> Data supplied:
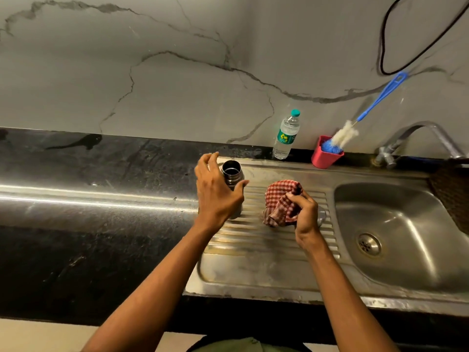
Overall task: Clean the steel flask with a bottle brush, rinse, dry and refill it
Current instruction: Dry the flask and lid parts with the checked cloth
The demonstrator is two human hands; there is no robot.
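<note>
At a steel sink (pixel 396 273), a person's left hand (pixel 215 191) hovers with spread fingers around an open steel flask (pixel 232 175) standing upright at the left end of the sink's ribbed drainboard (pixel 256 240). The right hand (pixel 304 212) grips a red checked cloth (pixel 281 199) (bunched up) just right of the flask. Behind the sink stand a water bottle (pixel 286 135) and a red cup (pixel 326 154) holding a blue bottle brush (pixel 360 120).
</note>
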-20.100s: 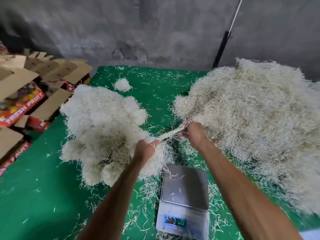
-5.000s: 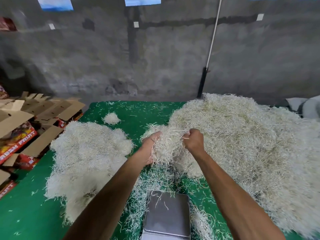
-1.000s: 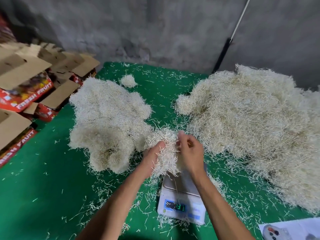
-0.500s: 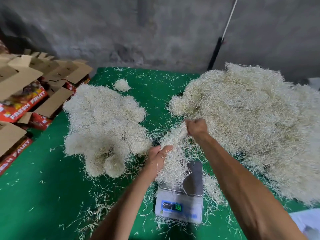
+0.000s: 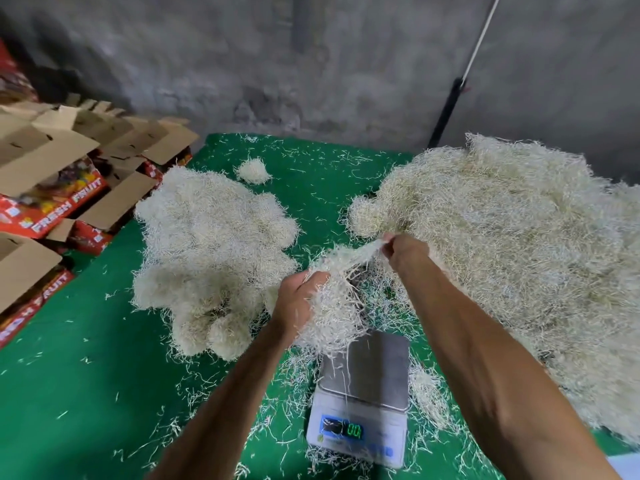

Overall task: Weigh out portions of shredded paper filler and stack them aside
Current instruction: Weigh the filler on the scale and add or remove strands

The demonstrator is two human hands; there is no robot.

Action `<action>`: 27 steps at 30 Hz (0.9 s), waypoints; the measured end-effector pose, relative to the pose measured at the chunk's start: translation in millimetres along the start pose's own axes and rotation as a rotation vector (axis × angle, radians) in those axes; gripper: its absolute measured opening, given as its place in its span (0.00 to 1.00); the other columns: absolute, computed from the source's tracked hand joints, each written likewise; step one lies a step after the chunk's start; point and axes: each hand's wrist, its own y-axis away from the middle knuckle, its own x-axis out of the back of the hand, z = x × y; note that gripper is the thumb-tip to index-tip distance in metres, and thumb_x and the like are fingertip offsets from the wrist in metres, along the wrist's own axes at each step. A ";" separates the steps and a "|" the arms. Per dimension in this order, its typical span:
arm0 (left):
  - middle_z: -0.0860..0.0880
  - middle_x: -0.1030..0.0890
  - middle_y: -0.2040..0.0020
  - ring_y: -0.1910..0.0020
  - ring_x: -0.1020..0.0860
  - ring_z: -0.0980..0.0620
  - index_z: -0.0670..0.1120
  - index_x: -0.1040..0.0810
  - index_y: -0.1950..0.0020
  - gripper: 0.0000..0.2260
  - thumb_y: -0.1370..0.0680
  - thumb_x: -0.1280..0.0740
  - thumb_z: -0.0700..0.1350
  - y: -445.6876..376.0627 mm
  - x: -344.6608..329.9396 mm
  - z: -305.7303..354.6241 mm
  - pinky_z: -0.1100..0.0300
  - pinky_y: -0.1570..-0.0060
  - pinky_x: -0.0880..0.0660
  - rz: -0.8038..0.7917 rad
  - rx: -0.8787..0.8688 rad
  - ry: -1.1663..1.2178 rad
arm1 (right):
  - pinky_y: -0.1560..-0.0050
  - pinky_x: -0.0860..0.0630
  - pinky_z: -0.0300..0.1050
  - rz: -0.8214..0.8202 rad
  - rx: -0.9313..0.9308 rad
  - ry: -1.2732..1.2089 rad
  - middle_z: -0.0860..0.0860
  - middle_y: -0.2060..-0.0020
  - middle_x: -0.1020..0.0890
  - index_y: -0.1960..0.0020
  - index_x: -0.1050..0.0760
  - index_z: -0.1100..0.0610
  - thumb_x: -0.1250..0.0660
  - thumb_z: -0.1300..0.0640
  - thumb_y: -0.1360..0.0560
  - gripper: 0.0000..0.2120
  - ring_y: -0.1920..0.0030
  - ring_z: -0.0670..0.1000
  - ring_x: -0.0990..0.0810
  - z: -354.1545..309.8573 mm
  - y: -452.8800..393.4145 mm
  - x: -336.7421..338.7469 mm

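While the left hand [image 5: 298, 299] cups a fluffy, tangled clump of shredded paper [image 5: 332, 306] from the side, fingers curled into it, the right hand [image 5: 405, 252] pinches a thin drawn-out tuft at the clump's far end, stretching the pale, wiry strands between them just above the scale [image 5: 363, 396]. That scale is a small white block with a flat, dull steel platter, bare but for a few stray strands, and a green-lit readout that seems to show zeros, though the digits are blurred. Loose slivers litter the green, felt-like surface [image 5: 69, 393] around it. To the left lies a lumpy heap of rounded portions [image 5: 211, 251]; to the right a much larger, shaggy mound of filler [image 5: 519, 254] sprawls against the rough grey wall [image 5: 277, 64]. Open cardboard boxes [image 5: 52, 181] with red printed sides crowd the left edge.
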 end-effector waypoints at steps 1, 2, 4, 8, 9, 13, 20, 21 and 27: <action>0.53 0.18 0.63 0.63 0.22 0.54 0.51 0.16 0.60 0.07 0.25 0.28 0.53 0.6 9.8 0.3 0.64 0.64 0.23 0.026 -0.006 -0.040 | 0.39 0.18 0.49 0.027 -0.006 0.131 0.56 0.48 0.19 0.29 0.27 0.61 0.32 0.61 0.18 0.19 0.44 0.53 0.17 -6.4 -6.1 9.5; 0.57 0.19 0.67 0.68 0.22 0.57 0.51 0.17 0.62 0.08 0.23 0.29 0.52 4.8 24.4 0.5 0.67 0.70 0.25 0.056 -0.015 -0.085 | 0.38 0.19 0.49 0.047 0.071 0.375 0.56 0.44 0.20 0.27 0.29 0.59 0.32 0.61 0.19 0.20 0.43 0.53 0.17 -7.7 -15.8 19.9; 0.58 0.21 0.70 0.74 0.24 0.63 0.51 0.20 0.62 0.09 0.21 0.30 0.49 8.8 54.0 -4.4 0.67 0.73 0.27 0.160 -0.062 -0.095 | 0.46 0.19 0.43 0.127 0.233 0.548 0.55 0.44 0.21 0.26 0.33 0.59 0.31 0.62 0.19 0.24 0.47 0.52 0.18 -9.0 -48.2 50.6; 0.51 0.23 0.65 0.71 0.24 0.65 0.43 0.22 0.61 0.09 0.23 0.30 0.45 5.9 67.8 -9.3 0.65 0.67 0.27 0.243 -0.181 -0.132 | 0.37 0.20 0.51 0.002 0.233 -0.094 0.58 0.39 0.17 0.32 0.26 0.61 0.39 0.53 0.14 0.16 0.46 0.54 0.16 -2.3 -48.5 70.1; 0.51 0.22 0.64 0.70 0.24 0.65 0.44 0.22 0.62 0.09 0.23 0.29 0.45 2.5 62.6 -10.8 0.65 0.66 0.27 0.243 -0.186 -0.131 | 0.30 0.25 0.58 -0.038 0.266 0.003 0.62 0.33 0.22 0.28 0.30 0.62 0.41 0.50 0.14 0.20 0.36 0.61 0.19 5.8 -45.7 65.7; 0.52 0.19 0.62 0.62 0.22 0.55 0.44 0.22 0.62 0.07 0.25 0.34 0.41 -8.5 49.4 -14.7 0.62 0.57 0.25 0.227 -0.170 -0.106 | 0.40 0.19 0.60 -0.012 0.602 1.044 0.63 0.32 0.25 0.20 0.41 0.60 0.40 0.44 0.15 0.30 0.42 0.61 0.18 41.6 -31.0 61.2; 0.61 0.19 0.72 0.71 0.22 0.68 0.46 0.25 0.57 0.15 0.19 0.42 0.29 -20.7 25.6 1.4 0.75 0.70 0.27 0.117 -0.043 -0.134 | 0.49 0.17 0.56 -0.755 0.682 0.753 0.61 0.36 0.21 0.36 0.25 0.49 0.47 0.24 0.22 0.32 0.46 0.58 0.16 81.1 59.1 -0.9; 0.61 0.18 0.70 0.70 0.21 0.68 0.47 0.25 0.55 0.15 0.19 0.42 0.28 -21.6 26.4 2.8 0.75 0.68 0.27 0.104 -0.029 -0.139 | 0.58 0.19 0.50 -0.789 0.604 0.710 0.59 0.51 0.16 0.47 0.22 0.54 0.48 0.25 0.21 0.34 0.58 0.56 0.15 84.5 62.3 -5.8; 0.40 0.23 0.58 0.62 0.23 0.48 0.29 0.25 0.58 0.08 0.20 0.35 0.32 -9.9 20.3 -1.3 0.56 0.57 0.25 0.050 -0.082 -0.166 | 0.72 0.28 0.40 -0.662 0.325 0.530 0.49 0.75 0.32 0.53 0.23 0.63 0.32 0.45 0.19 0.20 0.77 0.50 0.37 72.4 43.2 -9.0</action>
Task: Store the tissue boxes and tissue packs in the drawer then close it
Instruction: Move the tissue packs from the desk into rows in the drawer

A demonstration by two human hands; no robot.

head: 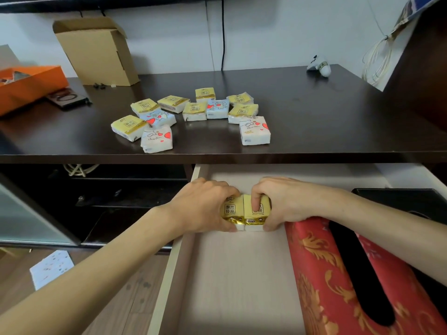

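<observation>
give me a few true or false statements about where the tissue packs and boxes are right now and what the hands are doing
1. The left hand and the right hand each hold a yellow tissue pack over the open drawer. True: left yellow pack, right yellow pack.
2. The two held packs are far apart. False: they sit side by side, touching.
3. A red tissue box lies in the drawer, on its right side. True.
4. The dark tabletop has no packs left on it. False: a cluster of tissue packs is on it.
5. The cardboard box is in the drawer. False: it stands on the tabletop by the wall.
</observation>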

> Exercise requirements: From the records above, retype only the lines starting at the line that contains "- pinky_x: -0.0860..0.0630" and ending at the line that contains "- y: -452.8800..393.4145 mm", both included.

> Written response:
  - pinky_x: -0.0860..0.0630
  - pinky_z: -0.0300..0.1050
  - rz: -0.8214..0.8202 rad
  - rx: -0.9313..0.9308 rad
  - ry: -1.2732..1.2089 rad
  - middle_z: -0.0860..0.0860
  - middle_y: -0.2060..-0.0020
  - middle_x: -0.1020..0.0890
  - index_y: -0.1960..0.0020
  - index_x: -0.1050..0.0760
  - index_z: -0.1100..0.0610
  - thumb_x: -0.1250..0.0660
  - thumb_z: -0.1300..0.0640
  - thumb_y: -0.1360..0.0560
  - gripper: 0.0000..0.2120
  - ring_y: -0.1920..0.0030
  - ring_z: -0.0670..0.1000
  - ring_x: -0.0990..0.0810
  - z: -354.1545..309.8573 mm
  - y: -452.8800..393.4145 mm

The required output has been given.